Your answer should be the lines from the one with "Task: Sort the" to the end of the data below, both included, exact and free of pictures.

____ Given material

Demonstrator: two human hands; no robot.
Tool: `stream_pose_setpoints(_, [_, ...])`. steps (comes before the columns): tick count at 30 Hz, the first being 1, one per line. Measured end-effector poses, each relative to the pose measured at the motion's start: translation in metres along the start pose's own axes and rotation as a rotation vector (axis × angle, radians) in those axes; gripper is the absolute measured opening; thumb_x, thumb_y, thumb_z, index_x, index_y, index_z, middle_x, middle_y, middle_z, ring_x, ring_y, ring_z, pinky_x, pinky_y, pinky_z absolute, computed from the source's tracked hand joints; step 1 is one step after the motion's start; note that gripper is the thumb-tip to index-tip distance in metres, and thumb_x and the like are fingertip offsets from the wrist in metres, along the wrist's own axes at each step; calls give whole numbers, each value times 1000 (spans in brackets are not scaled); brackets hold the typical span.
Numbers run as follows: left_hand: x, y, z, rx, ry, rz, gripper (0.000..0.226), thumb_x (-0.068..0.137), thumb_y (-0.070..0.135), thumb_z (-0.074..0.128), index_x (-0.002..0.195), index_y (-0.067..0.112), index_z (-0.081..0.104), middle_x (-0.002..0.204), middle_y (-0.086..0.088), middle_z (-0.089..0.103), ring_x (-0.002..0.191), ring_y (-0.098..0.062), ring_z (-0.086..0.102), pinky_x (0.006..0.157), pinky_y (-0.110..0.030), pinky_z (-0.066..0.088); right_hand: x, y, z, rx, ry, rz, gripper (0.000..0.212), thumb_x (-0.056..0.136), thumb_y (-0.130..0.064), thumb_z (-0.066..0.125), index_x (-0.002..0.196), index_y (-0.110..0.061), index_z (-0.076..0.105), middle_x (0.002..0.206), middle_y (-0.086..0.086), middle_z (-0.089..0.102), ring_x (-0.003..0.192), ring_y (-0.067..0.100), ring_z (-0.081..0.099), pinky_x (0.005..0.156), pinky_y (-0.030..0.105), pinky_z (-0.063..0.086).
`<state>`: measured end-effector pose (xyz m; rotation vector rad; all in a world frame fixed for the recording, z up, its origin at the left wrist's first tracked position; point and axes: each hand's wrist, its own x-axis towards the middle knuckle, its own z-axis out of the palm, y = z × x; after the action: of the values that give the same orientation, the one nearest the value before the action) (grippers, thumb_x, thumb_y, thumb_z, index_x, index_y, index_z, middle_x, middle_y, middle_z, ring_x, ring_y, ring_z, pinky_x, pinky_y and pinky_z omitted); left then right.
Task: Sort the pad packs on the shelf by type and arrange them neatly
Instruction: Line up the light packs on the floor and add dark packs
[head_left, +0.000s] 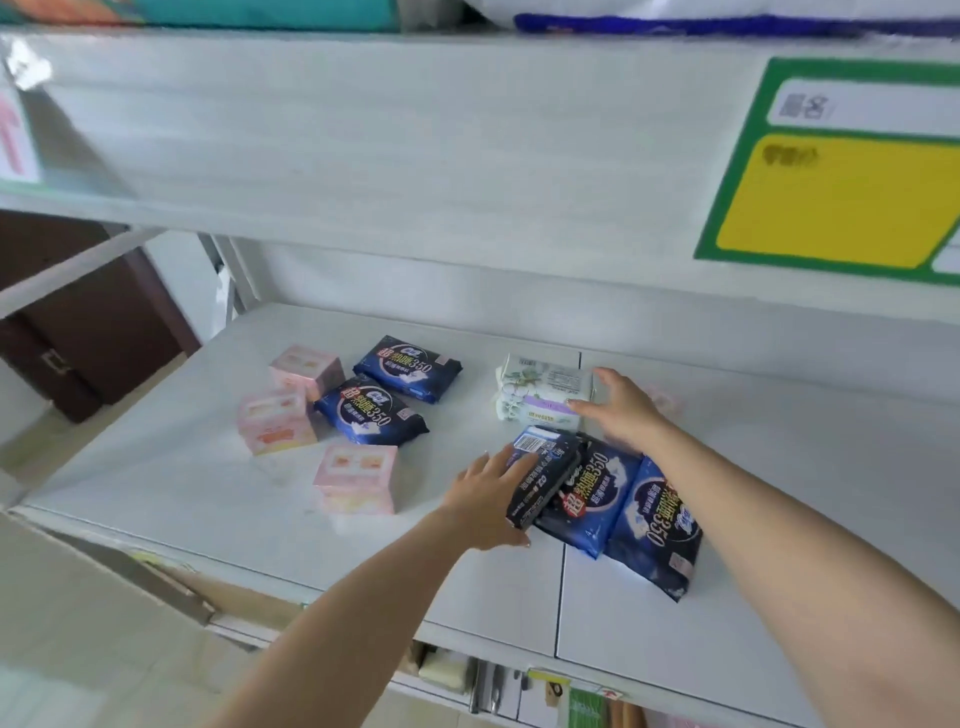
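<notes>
shelf (156, 493) has bare surface at far right and front left; the upper shelf lip hangs low overhead. three navy packs (654, 535) overlap near the front edge. left hand (488, 499) grips the leftmost, tilted navy pack (543, 475), fingers across its barcode face, thumb at its near corner. right hand (623, 410) is flat, fingers straight, touching the right side of the white pack stack (543, 389). two more navy packs (371, 410) and three pink packs (356, 486) lie left, apart.

dark blue pad packs (371, 413): 超熟睡350 | green-yellow sign (841, 197): print unreadable
</notes>
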<state>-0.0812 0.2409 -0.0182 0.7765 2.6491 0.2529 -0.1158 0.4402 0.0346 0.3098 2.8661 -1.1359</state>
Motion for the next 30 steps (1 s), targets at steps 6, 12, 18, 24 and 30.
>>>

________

**Answer to this exercise**
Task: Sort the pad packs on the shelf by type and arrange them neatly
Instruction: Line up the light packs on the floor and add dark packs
[head_left, +0.000s] 
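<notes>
shelf (156, 493) has bare surface at far right and front left; the upper shelf lip hangs low overhead. three navy packs (654, 535) overlap near the front edge. left hand (488, 499) grips the leftmost, tilted navy pack (543, 475), fingers across its barcode face, thumb at its near corner. right hand (623, 410) is flat, fingers straight, touching the right side of the white pack stack (543, 389). two more navy packs (371, 410) and three pink packs (356, 486) lie left, apart.

dark blue pad packs (371, 413): 超熟睡350 | green-yellow sign (841, 197): print unreadable
</notes>
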<state>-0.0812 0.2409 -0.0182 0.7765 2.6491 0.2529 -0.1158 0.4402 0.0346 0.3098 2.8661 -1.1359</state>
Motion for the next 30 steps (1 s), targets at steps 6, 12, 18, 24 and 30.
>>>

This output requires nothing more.